Some of these features would be screen sharing, recording, and transcription, all of which can create a possibility that a misplaced file will result in a data leak. If your meeting needs to stay confidential, labeling can help mitigate the risk of a leak. Another feature aimed at deterring leaks is a watermark feature for recorded meetings.

AI features

And of course, one of the biggest reasons to have recording enabled in Teams meetings is to take advantage of some of the AI technologies that Microsoft offers as part of Copilot-branded products. Given Microsoft’s typical approach-to slap the Copilot name on everything, from Bing to Office-it’s kind of a surprise that the Copilot name doesn’t show up here in Teams Premium.
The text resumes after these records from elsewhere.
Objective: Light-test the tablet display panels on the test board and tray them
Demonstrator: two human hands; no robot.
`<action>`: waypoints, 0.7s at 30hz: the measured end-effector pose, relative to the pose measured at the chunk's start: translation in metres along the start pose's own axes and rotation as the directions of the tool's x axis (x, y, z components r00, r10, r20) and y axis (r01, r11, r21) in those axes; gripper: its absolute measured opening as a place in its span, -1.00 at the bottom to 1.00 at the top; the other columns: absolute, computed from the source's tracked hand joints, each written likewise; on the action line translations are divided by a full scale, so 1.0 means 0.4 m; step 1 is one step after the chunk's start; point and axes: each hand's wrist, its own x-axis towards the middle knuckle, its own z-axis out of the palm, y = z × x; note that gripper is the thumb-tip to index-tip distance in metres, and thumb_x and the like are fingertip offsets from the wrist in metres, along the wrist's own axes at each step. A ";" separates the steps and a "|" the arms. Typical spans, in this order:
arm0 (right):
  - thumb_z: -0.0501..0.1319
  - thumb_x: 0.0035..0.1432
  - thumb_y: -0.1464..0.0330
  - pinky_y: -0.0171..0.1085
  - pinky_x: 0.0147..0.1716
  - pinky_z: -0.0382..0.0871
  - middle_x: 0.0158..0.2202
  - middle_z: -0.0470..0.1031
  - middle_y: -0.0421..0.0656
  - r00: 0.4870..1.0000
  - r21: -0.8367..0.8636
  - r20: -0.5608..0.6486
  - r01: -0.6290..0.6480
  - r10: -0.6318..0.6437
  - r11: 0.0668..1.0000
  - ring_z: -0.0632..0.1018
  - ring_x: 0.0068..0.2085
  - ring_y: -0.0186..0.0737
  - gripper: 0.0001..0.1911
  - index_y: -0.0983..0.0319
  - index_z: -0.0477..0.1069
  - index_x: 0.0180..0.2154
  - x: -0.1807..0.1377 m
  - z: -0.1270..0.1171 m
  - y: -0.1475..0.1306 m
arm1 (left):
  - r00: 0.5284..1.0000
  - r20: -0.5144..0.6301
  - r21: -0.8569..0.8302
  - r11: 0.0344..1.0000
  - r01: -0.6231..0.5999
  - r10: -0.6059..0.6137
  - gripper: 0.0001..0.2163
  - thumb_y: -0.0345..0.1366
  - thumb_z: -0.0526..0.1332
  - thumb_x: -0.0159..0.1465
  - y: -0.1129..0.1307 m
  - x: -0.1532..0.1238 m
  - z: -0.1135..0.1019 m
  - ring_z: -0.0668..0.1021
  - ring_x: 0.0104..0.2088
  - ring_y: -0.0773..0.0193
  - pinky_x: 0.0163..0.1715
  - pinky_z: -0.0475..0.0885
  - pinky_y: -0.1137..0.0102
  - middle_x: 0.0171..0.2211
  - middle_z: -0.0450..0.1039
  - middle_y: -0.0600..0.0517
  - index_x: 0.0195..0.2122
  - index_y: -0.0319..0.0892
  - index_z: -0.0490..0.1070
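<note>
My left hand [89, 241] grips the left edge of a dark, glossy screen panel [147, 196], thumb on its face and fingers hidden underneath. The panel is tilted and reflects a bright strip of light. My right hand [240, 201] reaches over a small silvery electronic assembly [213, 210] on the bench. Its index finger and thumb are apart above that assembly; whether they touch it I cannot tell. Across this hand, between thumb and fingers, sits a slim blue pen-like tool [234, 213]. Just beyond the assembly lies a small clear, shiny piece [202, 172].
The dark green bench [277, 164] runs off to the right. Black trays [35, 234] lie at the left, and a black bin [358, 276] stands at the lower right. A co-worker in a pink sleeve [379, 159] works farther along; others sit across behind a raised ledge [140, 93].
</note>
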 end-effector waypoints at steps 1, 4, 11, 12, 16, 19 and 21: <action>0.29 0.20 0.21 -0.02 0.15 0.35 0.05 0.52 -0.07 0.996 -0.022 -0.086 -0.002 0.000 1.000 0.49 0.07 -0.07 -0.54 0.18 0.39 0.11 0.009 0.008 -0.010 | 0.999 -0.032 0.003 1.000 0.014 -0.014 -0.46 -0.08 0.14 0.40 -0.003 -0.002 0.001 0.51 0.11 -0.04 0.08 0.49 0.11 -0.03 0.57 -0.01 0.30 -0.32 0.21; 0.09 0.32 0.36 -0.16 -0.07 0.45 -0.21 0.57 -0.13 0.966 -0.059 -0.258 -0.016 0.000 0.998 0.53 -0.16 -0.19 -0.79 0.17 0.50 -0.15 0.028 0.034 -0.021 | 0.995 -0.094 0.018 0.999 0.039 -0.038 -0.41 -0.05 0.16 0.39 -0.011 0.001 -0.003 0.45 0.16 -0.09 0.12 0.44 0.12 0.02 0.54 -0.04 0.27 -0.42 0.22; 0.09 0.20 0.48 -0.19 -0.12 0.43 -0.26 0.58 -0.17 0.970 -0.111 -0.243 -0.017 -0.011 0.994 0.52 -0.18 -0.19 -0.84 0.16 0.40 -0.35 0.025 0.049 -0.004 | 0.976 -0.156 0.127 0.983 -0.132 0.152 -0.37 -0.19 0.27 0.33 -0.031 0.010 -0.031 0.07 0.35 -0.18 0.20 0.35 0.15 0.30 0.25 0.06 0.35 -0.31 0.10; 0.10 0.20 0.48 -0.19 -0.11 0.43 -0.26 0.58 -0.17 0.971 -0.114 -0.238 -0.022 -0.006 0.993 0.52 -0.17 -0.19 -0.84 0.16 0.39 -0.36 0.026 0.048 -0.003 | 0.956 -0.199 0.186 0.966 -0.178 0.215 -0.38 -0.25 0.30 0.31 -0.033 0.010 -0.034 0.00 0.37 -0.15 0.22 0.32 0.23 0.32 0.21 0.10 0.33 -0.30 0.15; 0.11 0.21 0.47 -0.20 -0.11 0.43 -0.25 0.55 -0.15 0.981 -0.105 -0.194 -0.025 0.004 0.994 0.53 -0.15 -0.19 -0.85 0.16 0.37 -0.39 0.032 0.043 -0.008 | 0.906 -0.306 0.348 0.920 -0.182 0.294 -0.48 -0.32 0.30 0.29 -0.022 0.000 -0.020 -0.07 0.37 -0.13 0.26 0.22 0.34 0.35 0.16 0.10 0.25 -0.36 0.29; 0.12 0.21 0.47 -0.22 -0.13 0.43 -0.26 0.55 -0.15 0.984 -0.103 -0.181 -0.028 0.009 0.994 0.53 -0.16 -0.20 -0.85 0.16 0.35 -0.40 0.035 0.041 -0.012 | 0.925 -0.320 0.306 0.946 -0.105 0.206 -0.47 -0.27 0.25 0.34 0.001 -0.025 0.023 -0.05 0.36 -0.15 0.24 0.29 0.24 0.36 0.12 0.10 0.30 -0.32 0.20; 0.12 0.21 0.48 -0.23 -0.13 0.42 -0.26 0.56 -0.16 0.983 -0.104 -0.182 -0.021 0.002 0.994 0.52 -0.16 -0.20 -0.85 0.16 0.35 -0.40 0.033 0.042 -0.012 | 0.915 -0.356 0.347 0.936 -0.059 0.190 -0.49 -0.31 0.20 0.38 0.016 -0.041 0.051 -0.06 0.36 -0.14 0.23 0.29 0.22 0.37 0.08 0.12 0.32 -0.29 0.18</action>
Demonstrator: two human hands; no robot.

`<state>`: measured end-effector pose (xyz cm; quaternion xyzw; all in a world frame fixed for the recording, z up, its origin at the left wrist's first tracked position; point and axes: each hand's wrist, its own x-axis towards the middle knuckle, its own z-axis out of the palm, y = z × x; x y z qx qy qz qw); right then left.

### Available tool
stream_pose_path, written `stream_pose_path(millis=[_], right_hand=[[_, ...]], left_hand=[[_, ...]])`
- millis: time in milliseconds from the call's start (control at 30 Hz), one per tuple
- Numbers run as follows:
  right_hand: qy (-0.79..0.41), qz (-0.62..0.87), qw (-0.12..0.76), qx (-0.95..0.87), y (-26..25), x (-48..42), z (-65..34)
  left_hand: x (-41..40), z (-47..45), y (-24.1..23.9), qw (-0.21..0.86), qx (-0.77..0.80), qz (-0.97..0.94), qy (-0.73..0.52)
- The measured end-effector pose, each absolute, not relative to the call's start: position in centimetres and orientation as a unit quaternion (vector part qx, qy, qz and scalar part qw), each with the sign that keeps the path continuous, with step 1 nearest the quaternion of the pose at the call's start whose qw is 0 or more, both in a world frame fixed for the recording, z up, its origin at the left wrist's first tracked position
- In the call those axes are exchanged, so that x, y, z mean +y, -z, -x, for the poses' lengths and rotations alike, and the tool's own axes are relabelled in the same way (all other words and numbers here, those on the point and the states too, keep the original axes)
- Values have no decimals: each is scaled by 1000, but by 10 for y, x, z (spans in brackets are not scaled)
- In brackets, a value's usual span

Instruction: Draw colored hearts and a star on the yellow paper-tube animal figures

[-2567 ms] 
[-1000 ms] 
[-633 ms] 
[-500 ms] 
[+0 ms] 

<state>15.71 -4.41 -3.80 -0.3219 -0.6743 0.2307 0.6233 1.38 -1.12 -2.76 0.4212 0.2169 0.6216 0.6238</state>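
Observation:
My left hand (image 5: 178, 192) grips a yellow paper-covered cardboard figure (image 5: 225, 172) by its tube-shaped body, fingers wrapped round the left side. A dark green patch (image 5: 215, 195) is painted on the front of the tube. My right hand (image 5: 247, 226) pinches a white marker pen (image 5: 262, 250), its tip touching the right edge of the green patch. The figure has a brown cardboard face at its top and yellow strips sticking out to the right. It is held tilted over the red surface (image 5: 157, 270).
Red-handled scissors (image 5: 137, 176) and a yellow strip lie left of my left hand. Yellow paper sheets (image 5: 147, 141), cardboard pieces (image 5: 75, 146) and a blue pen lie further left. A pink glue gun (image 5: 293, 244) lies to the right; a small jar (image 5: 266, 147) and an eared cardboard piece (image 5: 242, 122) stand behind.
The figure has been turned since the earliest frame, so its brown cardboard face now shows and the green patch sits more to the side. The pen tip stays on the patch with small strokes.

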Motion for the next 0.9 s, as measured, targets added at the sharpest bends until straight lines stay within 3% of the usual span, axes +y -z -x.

It does, however, offer a lot of the same functionality as Copilot for 365 (in Teams).

With the AI features from Teams Premium, meeting attendees can ask for an Intelligent Recap in the meeting, look at an AI-generated summary of a finished meeting, and even watch real-time transcriptions as subtitles if a different language is being spoken. These are really important features for how meetings work these days: creating a list of action items at the end of a meeting is not just good for keeping track of your responsibilities following a meeting, but knowing that you have that list being delivered by AI lets you talk openly and creatively during the meeting instead of taking notes and worrying about jotting everything down as it happens.

These features would be worth the jump to Teams Premium alone, but how does it compare to the Copilot features that are so similar?

Deciding between Teams Premium’s AI and Copilot for 365

If you were interested in the custom branding or centralized management for appointments that Teams Premium offers, then you could probably see the value of those features on their own. For $7/month per user, Teams Premium is a really good deal for those extended management features. If you need heightened security because of the nature of your industry and compliance requirements, it’s also a pretty easy sell.

If, on the other hand, you weren’t sold on those features, you could probably still justify it on the grounds of the AI features alone. Copilot for 365 is $30/user per month and will give you (most of) the same AI meeting features. Instead of Intelligent Recap, as mentioned above, Copilot can just be asked to recap the meeting so far; Copilot can be asked to present a list of action items at the end of a meeting as well.

Really, the question here isn’t as much about Teams Premium as it is about what you get with Copilot for 365… which is the rest of the Copilot features across 365. If you need Copilot in Word (specifically, and not just a standalone GPT), PowerPoint, Excel, Loop, and the rest of 365, that’s where you’ll find the value in a Copilot license. If you live in OneDrive or SharePoint for most of your documents, Copilot can absolutely make itself worthwhile if you explore some of the workflows that it makes the most sense for.

Copilot in Teams, however, is-by far-our favorite integration in the Copilot experience, and the one that we get the most use out of for revisiting meetings, getting summaries and transcribed notes after the meeting, and turning our meeting recaps into action items. Simply put, the Teams Premium license is attractive less for what it can do in the AI space and more because it has the same features as Copilot with a much smaller price point.